- _What the task requires_
For the data below, please report each line where the word "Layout" is found.

(Data entries)
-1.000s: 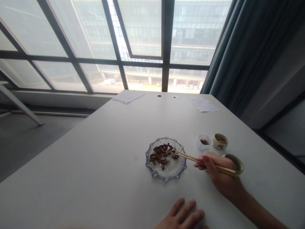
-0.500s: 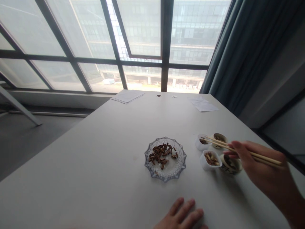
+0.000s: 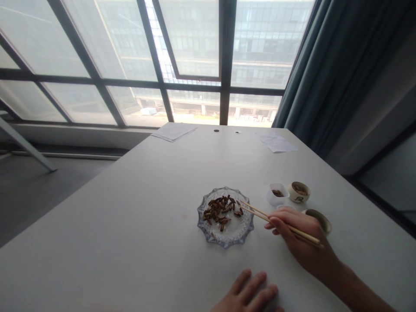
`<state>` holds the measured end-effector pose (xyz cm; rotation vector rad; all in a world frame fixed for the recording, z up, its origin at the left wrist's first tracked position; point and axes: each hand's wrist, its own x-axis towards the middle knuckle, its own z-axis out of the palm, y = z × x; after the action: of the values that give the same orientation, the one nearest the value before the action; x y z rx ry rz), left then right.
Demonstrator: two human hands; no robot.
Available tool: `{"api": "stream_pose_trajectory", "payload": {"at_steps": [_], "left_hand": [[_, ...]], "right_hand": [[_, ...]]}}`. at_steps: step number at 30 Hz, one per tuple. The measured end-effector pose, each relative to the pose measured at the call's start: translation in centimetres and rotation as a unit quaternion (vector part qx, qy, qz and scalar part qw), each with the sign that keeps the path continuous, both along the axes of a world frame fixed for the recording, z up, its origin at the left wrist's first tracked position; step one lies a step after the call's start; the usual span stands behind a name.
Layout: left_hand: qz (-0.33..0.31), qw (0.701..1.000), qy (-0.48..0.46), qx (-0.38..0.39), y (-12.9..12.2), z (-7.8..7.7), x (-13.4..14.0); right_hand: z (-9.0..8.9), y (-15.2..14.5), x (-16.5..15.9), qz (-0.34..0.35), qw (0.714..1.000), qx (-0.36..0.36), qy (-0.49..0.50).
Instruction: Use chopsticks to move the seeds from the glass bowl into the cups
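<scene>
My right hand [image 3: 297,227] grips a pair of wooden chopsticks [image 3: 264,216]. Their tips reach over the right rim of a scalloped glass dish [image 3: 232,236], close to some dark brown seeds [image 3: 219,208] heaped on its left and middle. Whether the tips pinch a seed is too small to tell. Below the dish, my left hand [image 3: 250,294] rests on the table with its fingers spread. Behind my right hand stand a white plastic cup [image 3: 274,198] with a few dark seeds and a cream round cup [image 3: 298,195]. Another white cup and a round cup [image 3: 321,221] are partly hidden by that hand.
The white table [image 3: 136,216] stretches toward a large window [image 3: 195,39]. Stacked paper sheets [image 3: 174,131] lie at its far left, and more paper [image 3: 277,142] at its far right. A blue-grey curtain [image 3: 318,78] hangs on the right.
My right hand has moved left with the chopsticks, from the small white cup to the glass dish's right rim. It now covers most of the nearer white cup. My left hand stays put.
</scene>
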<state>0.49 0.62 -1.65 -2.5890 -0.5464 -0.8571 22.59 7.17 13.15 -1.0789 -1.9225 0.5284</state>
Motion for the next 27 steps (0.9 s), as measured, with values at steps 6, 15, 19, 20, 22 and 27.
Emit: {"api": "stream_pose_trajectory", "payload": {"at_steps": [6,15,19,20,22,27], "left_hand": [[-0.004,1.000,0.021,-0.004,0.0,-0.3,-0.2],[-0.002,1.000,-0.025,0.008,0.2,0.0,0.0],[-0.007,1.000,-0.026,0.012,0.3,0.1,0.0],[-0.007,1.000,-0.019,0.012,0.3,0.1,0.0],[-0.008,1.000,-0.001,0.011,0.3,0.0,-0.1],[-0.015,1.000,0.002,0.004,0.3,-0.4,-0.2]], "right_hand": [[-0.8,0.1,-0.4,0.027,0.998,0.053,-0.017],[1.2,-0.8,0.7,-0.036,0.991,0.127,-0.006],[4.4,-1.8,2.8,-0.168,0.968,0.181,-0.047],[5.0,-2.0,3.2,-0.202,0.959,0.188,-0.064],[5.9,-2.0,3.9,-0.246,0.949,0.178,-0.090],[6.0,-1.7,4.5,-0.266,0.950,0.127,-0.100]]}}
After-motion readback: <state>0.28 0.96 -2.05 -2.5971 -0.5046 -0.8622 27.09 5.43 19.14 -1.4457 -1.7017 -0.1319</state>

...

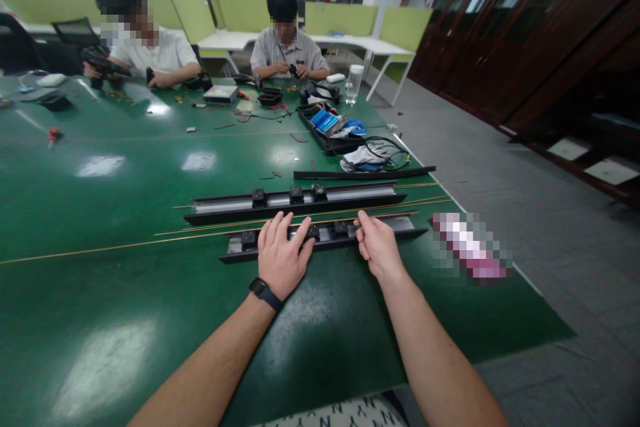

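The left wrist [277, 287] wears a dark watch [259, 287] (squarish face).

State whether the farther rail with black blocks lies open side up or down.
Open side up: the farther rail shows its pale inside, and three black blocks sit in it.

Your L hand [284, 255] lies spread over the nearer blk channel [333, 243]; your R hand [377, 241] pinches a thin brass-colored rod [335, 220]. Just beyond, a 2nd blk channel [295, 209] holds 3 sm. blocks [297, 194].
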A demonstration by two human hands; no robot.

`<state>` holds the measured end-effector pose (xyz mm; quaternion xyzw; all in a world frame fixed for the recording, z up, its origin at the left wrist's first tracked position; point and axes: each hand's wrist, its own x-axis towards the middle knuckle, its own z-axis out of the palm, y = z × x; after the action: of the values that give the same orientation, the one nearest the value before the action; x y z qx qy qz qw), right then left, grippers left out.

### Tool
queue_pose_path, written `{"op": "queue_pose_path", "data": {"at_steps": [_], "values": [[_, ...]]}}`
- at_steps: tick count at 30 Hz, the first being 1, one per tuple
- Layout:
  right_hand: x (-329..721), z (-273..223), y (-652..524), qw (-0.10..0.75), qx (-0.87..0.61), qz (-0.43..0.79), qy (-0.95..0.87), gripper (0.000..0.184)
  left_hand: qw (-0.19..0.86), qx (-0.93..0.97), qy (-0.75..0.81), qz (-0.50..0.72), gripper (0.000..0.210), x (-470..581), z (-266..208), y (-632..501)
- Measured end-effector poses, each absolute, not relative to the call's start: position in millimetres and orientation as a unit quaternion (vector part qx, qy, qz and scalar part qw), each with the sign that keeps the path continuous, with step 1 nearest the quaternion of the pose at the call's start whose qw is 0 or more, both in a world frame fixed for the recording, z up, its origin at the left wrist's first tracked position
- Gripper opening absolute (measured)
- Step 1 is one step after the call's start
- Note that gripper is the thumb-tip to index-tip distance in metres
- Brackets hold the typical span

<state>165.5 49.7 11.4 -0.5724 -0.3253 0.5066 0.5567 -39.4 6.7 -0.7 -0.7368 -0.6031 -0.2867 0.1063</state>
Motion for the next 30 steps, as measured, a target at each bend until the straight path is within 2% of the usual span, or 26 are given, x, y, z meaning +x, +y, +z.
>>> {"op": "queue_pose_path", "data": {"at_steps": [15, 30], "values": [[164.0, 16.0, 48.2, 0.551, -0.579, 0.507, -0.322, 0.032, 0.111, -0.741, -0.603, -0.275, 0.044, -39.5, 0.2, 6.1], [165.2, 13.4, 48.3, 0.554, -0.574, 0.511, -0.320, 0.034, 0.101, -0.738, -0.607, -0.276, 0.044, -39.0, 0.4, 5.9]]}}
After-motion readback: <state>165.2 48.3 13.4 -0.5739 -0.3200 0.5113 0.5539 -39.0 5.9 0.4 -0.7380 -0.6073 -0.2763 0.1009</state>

- _The answer_
Layout: left_hand: qz (-0.33..0.31), qw (0.701..1.000), qy (-0.48..0.46), qx (-0.38..0.39), y (-12.9..12.2), z (-7.8..7.7), x (-13.4..14.0); right_hand: z (-9.0..8.9), y (-15.2..14.5), x (-16.5..15.9), qz (-0.34..0.35), qw (0.714..1.000), qx (-0.36..0.36), qy (-0.49..0.50).
- Layout:

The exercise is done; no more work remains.